Xbox’s relationship with some major third-party partners is complicated and inconsistent. Microsoft is painfully aware of this. Phil Spencer has previously spoken about the company’s need to “rebuild trust with Japanese creators” to bolster the appeal of the Xbox ecosystem. Additionally, Sarah Bond has publicly declared Square Enix as a vital partner, despite their output on Xbox being one of the most unreliable of the AAA publishers.
Despite a relatively rocky past, it’s vital to highlight Xbox’s reinvigorated efforts to build a better future for third-party developers. We’re currently witnessing Xbox deliver on its previous commitments to improve its standing with Japanese creators. From the noteworthy collaboration with legendary director Hideo Kojima to cleverly positioned Xbox Game Pass drops like Persona 5 Royal and Wo Long: Fallen Dynasty, Xbox has clearly been putting in some leg work in this market.
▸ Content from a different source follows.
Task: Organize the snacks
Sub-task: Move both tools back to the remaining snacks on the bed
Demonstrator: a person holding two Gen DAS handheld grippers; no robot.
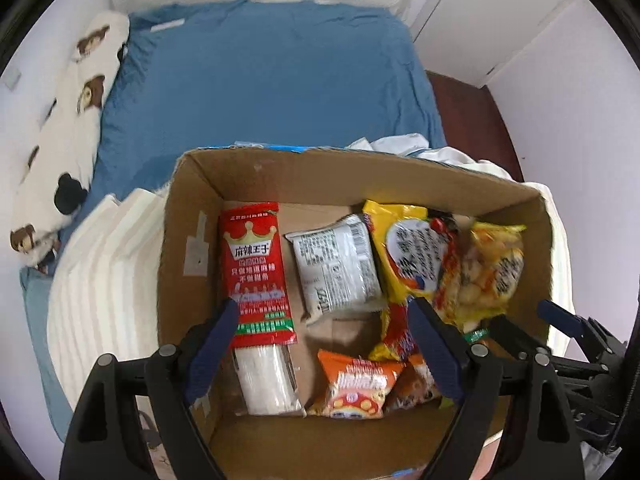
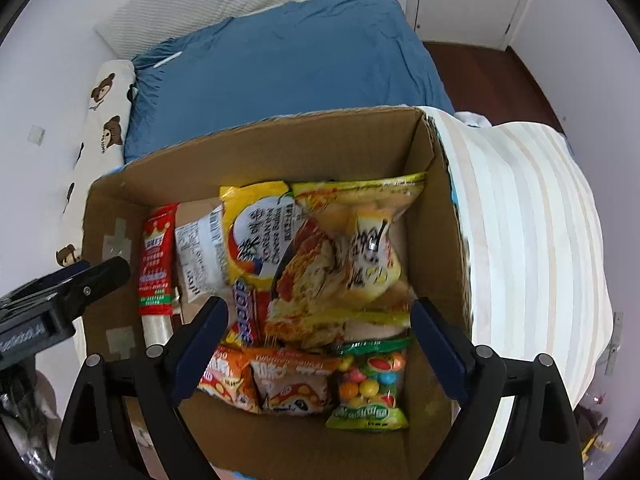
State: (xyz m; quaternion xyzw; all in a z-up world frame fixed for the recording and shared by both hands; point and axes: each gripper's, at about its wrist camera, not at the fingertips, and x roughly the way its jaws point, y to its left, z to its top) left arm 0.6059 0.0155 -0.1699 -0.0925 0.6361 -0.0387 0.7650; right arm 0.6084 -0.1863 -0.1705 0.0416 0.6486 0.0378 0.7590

Ultimately, more than anything, Xbox needs to be consistent. Messaging and commitments dwindled during the Xbox One generation, which presented opportunities for Nintendo and PlayStation to establish domineering relationships with major publishers and developers. In turn, audiences grew accustomed to playing certain games and franchises on non-Xbox hardware. So, to successfully course-correct, Xbox must slowly but steadily reestablish itself as a necessary platform for all third-party publishers.